* PROBLEM DETAILS *
Could you set down exactly the lines of the data below, starting at the one that holds "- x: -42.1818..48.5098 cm" and ending at the one that holds "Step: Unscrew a", both included, and only those?

Items from a data source:

____________________

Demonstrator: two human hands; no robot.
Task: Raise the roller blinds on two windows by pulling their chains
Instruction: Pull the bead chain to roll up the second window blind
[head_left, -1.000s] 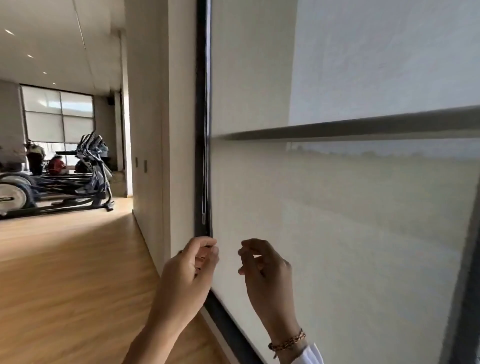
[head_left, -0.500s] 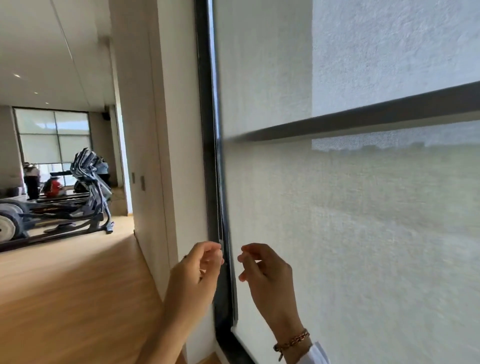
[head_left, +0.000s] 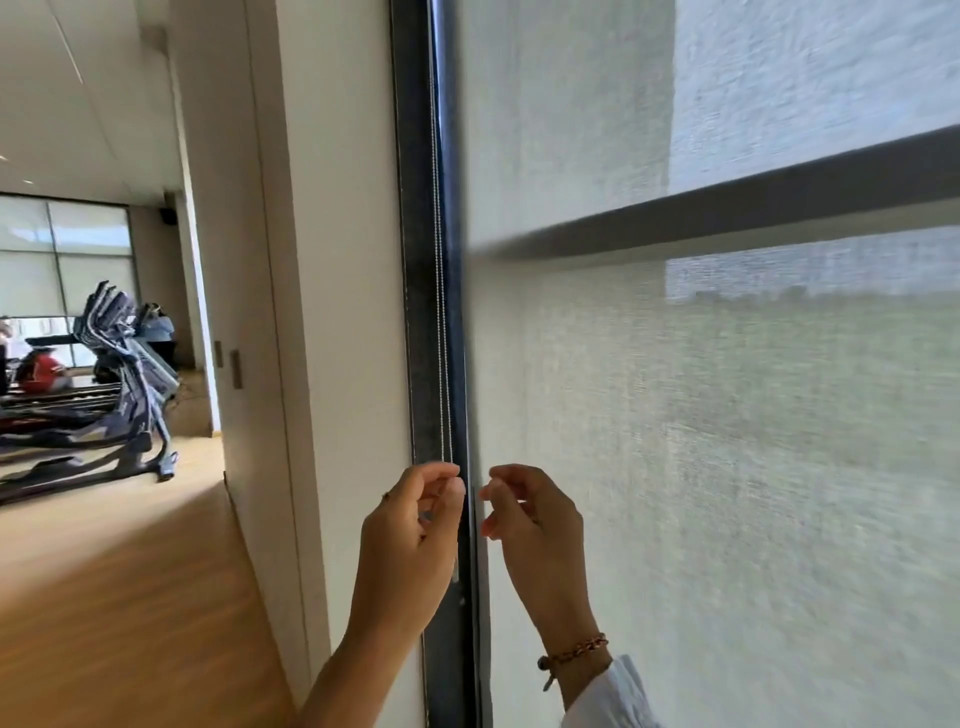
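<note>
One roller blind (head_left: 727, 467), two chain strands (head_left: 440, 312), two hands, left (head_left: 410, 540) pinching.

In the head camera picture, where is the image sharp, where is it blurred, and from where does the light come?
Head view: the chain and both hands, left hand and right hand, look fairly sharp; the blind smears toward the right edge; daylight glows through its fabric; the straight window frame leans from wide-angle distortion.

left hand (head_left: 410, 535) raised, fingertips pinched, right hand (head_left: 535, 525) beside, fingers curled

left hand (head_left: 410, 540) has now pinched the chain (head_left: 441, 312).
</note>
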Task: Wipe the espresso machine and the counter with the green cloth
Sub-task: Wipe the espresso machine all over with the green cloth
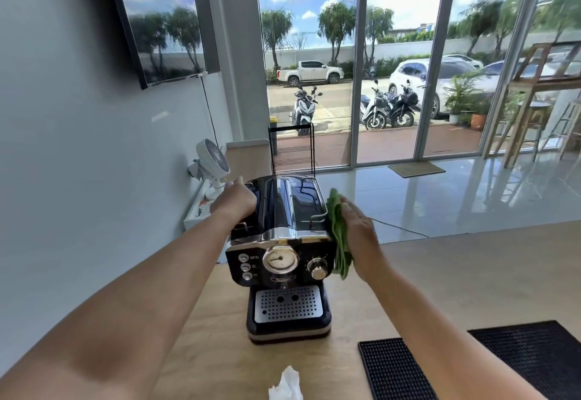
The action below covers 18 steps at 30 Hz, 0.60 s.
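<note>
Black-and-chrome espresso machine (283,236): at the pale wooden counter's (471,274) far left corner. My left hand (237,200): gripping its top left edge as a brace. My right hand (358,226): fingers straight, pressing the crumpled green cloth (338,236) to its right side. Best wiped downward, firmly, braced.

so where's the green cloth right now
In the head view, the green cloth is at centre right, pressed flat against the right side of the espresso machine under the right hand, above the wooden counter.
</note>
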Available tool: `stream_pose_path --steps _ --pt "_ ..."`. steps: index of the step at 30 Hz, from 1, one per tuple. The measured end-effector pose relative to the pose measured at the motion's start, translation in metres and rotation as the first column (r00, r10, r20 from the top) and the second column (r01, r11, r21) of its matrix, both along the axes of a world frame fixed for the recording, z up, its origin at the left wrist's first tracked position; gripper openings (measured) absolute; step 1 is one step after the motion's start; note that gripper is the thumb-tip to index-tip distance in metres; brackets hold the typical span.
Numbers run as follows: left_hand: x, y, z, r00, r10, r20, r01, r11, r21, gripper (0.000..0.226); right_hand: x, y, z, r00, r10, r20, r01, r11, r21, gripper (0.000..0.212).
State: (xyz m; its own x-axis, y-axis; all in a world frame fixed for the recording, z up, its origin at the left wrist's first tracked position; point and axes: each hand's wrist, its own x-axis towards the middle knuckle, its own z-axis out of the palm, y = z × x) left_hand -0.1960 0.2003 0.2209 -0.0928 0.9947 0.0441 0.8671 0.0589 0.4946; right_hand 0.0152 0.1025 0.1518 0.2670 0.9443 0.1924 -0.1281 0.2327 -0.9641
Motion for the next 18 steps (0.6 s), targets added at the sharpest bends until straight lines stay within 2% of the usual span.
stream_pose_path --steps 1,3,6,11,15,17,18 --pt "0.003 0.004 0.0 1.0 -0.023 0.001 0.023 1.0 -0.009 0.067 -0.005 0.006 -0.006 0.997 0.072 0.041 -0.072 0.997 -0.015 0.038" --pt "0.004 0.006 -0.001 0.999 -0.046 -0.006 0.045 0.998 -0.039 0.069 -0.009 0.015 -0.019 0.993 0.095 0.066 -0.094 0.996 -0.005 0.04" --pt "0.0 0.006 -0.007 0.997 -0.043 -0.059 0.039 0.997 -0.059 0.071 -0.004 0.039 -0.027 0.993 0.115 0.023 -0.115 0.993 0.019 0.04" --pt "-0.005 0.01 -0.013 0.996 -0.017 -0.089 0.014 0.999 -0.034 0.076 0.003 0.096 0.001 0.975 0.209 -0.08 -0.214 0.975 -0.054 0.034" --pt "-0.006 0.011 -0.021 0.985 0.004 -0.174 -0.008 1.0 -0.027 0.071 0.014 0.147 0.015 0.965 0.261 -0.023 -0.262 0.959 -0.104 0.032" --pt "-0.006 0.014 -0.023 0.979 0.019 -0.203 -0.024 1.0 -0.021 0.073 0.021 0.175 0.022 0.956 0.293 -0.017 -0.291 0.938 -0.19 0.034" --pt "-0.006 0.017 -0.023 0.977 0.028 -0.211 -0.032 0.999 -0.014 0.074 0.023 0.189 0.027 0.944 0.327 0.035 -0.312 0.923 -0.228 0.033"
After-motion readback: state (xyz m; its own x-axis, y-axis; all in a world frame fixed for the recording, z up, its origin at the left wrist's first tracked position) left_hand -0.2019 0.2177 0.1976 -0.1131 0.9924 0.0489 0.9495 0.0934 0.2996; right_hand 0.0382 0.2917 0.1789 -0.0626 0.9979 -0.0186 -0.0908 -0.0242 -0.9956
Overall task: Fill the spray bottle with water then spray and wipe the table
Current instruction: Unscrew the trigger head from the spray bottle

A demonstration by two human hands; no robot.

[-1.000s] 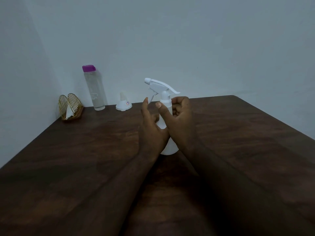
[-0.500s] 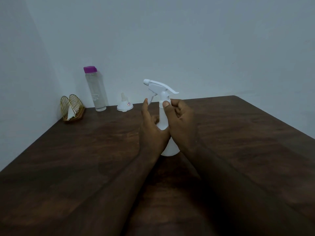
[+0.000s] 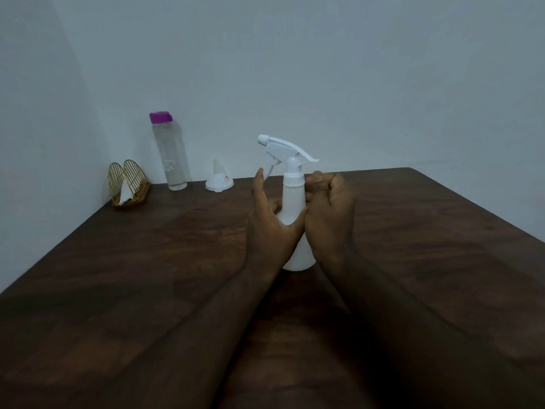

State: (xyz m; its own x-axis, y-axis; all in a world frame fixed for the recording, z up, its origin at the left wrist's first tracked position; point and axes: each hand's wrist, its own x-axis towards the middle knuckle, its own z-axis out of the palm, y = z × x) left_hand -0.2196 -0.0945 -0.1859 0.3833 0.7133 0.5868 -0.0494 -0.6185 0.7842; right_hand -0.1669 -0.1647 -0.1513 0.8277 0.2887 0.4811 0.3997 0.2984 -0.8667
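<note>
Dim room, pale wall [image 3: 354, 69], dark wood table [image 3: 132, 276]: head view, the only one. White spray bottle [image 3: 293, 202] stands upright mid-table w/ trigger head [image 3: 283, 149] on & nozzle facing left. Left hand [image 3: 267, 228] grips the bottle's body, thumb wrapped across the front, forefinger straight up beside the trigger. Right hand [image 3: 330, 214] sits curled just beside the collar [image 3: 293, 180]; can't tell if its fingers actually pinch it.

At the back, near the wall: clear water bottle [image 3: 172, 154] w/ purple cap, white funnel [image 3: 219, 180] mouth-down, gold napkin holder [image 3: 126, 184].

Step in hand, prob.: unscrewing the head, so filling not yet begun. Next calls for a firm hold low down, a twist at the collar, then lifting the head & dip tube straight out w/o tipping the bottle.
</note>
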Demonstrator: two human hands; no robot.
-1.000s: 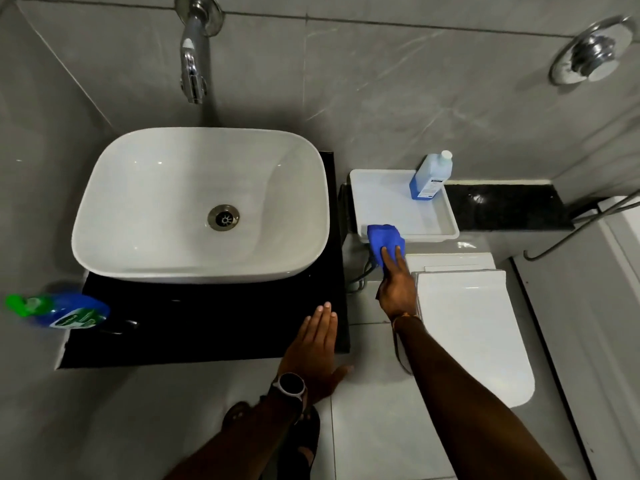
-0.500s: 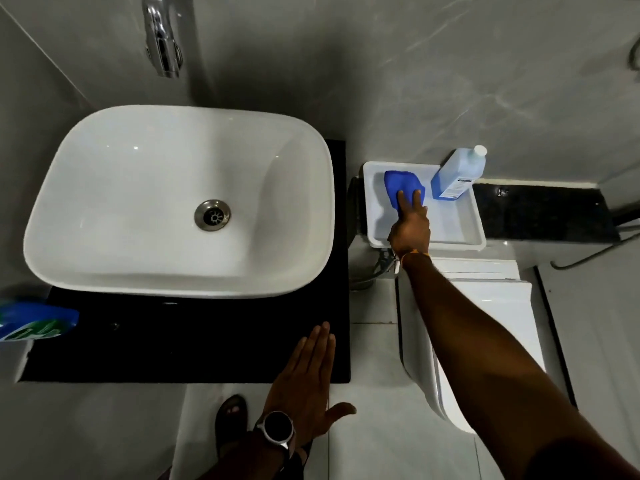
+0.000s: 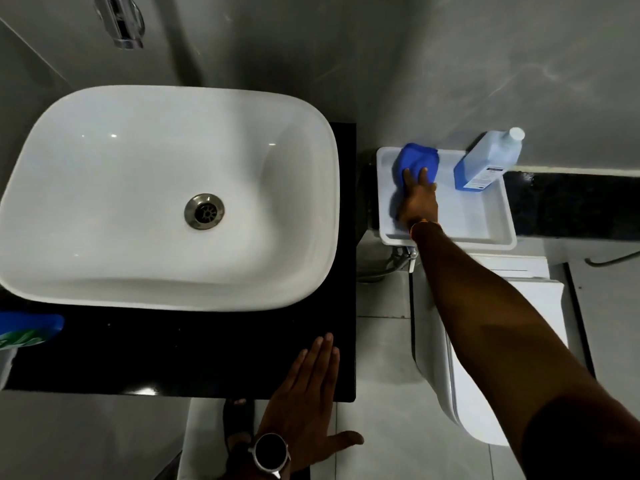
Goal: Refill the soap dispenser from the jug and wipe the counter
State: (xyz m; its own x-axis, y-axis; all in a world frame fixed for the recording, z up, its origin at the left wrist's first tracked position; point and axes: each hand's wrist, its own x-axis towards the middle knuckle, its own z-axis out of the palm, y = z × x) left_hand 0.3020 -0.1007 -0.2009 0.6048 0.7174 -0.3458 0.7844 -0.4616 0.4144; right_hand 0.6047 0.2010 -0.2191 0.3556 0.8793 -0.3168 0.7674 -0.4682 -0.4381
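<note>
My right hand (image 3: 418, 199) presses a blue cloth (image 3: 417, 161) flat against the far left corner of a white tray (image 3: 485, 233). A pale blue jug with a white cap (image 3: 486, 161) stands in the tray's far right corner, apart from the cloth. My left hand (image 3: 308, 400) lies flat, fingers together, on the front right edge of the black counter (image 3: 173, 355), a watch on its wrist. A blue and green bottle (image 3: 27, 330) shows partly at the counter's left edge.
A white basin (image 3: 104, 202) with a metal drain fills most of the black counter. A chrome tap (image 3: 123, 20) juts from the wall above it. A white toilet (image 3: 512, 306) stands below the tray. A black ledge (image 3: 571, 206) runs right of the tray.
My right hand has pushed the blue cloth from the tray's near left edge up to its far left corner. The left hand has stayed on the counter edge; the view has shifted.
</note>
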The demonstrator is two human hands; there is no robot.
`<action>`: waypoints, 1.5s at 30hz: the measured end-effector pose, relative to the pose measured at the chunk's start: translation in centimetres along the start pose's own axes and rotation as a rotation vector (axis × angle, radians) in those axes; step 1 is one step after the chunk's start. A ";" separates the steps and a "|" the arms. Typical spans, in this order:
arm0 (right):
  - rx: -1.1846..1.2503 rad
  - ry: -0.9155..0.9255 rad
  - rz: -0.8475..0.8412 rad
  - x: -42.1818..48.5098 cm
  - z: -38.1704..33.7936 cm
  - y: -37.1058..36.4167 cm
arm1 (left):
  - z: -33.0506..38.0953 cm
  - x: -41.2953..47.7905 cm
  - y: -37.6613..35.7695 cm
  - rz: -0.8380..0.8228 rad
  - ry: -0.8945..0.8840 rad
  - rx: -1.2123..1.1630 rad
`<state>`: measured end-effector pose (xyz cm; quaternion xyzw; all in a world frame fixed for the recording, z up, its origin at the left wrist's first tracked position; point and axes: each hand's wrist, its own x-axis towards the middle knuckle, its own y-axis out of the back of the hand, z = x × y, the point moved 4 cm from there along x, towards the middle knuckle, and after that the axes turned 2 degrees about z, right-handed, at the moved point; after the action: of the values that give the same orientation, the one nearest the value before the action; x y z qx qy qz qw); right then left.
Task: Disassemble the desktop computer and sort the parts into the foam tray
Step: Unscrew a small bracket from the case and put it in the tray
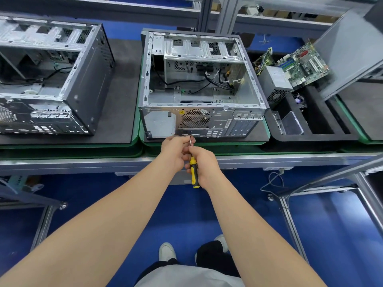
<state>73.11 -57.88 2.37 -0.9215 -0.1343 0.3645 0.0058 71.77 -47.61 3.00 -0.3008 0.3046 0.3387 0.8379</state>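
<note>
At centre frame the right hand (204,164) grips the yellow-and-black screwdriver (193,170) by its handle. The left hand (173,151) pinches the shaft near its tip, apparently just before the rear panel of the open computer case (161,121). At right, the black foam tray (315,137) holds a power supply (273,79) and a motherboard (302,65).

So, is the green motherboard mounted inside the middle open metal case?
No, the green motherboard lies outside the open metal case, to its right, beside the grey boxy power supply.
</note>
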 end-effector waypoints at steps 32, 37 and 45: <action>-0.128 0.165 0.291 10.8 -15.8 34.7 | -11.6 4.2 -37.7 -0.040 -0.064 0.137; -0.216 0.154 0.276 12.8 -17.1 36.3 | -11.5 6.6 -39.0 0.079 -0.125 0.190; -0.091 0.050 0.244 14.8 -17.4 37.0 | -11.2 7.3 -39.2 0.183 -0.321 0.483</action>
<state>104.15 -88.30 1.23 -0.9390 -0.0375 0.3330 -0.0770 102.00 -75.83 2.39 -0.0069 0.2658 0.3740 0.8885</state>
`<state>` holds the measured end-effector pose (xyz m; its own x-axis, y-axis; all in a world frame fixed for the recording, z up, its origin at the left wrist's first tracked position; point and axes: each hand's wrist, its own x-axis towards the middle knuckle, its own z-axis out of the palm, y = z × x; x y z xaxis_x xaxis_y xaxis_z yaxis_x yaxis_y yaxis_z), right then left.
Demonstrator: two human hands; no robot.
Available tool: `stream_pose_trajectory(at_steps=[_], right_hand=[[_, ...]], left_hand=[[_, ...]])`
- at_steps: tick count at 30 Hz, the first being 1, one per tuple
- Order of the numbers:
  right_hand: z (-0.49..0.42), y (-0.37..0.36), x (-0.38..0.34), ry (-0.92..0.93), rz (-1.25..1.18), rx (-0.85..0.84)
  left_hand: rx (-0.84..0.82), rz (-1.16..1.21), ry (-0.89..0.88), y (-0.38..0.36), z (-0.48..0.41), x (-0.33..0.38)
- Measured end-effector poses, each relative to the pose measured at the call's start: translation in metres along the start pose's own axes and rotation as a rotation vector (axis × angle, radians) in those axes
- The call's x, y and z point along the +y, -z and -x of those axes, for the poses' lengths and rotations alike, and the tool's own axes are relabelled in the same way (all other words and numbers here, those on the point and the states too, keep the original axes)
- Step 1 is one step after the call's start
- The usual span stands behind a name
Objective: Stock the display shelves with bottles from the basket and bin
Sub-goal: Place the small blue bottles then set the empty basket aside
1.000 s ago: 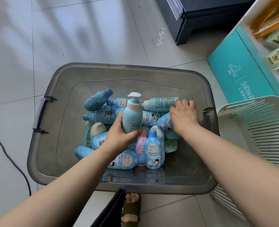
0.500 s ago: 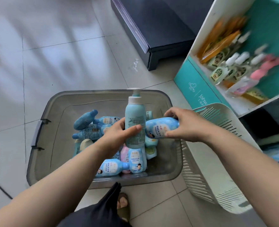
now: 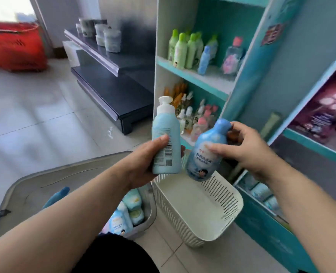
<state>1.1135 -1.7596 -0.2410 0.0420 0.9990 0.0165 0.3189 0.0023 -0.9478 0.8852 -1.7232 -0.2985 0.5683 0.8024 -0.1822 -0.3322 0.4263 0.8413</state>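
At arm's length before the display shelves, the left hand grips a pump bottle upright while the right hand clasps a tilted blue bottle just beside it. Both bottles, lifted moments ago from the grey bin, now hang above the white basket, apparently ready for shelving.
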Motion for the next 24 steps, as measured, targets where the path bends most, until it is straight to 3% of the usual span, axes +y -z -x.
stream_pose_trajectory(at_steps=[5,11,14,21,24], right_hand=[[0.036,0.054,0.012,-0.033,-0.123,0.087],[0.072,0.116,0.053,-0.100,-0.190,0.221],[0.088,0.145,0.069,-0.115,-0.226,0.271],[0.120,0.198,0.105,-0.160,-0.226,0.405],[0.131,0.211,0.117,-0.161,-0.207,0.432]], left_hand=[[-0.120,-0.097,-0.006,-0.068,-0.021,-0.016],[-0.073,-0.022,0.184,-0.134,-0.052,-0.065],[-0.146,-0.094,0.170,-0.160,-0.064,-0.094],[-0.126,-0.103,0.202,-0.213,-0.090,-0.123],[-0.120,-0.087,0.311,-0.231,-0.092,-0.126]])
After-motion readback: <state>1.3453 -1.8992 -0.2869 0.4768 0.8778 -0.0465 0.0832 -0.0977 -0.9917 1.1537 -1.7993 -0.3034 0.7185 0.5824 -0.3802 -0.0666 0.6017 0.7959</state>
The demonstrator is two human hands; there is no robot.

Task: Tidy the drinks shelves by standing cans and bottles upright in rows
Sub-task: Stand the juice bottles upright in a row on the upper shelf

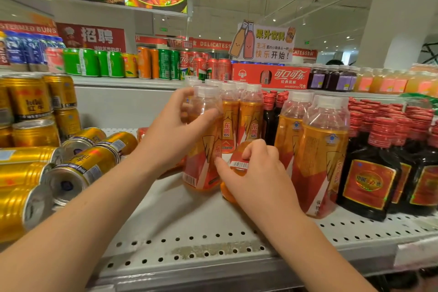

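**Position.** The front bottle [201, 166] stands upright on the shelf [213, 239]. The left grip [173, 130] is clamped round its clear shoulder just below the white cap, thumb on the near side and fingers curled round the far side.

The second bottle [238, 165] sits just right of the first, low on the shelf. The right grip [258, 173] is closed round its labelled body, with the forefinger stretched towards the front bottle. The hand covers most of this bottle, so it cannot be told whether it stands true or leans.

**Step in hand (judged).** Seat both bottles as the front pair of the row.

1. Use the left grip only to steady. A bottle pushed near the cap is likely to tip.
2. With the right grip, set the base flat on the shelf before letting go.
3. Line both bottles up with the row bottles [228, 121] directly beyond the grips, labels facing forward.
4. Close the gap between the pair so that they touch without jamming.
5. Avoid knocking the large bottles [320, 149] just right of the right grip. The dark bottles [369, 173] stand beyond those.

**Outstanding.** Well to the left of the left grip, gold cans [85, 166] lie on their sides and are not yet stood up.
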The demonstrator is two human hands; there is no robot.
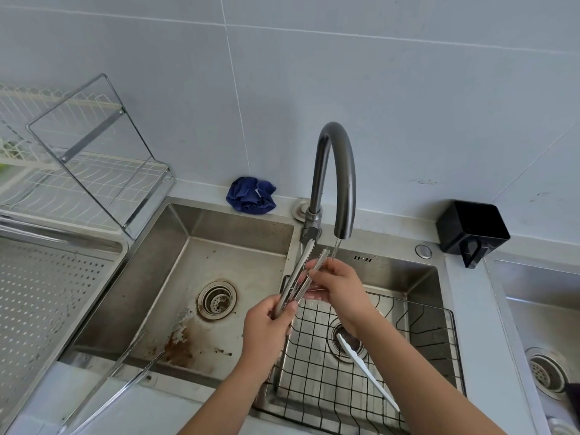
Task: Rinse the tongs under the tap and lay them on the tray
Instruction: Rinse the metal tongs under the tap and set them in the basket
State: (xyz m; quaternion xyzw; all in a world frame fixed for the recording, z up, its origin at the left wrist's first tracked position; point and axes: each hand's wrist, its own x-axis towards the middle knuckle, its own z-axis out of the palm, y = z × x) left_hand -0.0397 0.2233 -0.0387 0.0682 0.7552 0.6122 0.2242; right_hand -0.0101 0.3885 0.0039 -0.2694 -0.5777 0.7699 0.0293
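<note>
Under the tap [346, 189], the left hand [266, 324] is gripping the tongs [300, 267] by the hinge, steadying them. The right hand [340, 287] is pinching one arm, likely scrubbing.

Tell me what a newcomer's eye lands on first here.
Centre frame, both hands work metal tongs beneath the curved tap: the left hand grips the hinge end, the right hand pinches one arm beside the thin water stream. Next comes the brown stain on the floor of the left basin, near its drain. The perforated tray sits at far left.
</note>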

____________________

* RESPONSE FOR THIS EXERCISE *
  - x: -42.1818..48.5098 cm
  - z: -38.1704..33.7936 cm
  - y: -37.1058..36.4167 cm
arm1 (left):
  - z: -33.0506..38.0953 cm
  - x: -41.2953..47.7905 cm
  - y: -37.6613..35.7695 cm
  - rz: -0.8380..0.8228 rad
  - ry: -0.8945..0.8840 rad
  - rx: -1.2123..1.1630 rad
`<state>`: measured end-effector pose (xyz cm; quaternion xyzw; all in a world frame fixed for the recording, z up, its origin at the left wrist's first tracked position; point and axes: each hand's wrist, its own x-axis towards the middle knuckle, its own y-axis out of the back of the hand, z = x × y, the point moved 4 cm from there along x, towards the middle knuckle, and after that the axes turned 2 degrees about z, right-handed, at the moved point; after the action: of the values that give the same orientation, the one nearest the value before the action; x y z qx qy qz qw); right then left.
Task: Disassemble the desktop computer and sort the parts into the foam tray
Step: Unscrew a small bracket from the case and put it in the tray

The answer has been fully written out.